• TASK GOAL: Copy word for word, and only, the lines below from the one with "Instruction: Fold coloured" through the last.
*** Block opens ***
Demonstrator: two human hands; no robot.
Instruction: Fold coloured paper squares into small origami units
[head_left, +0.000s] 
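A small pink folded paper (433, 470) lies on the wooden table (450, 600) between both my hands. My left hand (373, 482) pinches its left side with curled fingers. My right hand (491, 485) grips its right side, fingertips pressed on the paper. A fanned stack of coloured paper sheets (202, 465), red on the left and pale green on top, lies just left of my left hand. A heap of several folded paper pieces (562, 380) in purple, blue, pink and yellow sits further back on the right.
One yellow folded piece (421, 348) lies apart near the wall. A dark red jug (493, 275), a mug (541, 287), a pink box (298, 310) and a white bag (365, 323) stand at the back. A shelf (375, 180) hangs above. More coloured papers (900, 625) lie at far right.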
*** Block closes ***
• ANSWER AREA:
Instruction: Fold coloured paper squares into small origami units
[head_left, +0.000s] 
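A small pink folded paper (433, 470) lies on the wooden table (450, 600) between both my hands. My left hand (373, 482) pinches its left side with curled fingers. My right hand (491, 485) grips its right side, fingertips pressed on the paper. A fanned stack of coloured paper sheets (202, 465), red on the left and pale green on top, lies just left of my left hand. A heap of several folded paper pieces (562, 380) in purple, blue, pink and yellow sits further back on the right.
One yellow folded piece (421, 348) lies apart near the wall. A dark red jug (493, 275), a mug (541, 287), a pink box (298, 310) and a white bag (365, 323) stand at the back. A shelf (375, 180) hangs above. More coloured papers (900, 625) lie at far right.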

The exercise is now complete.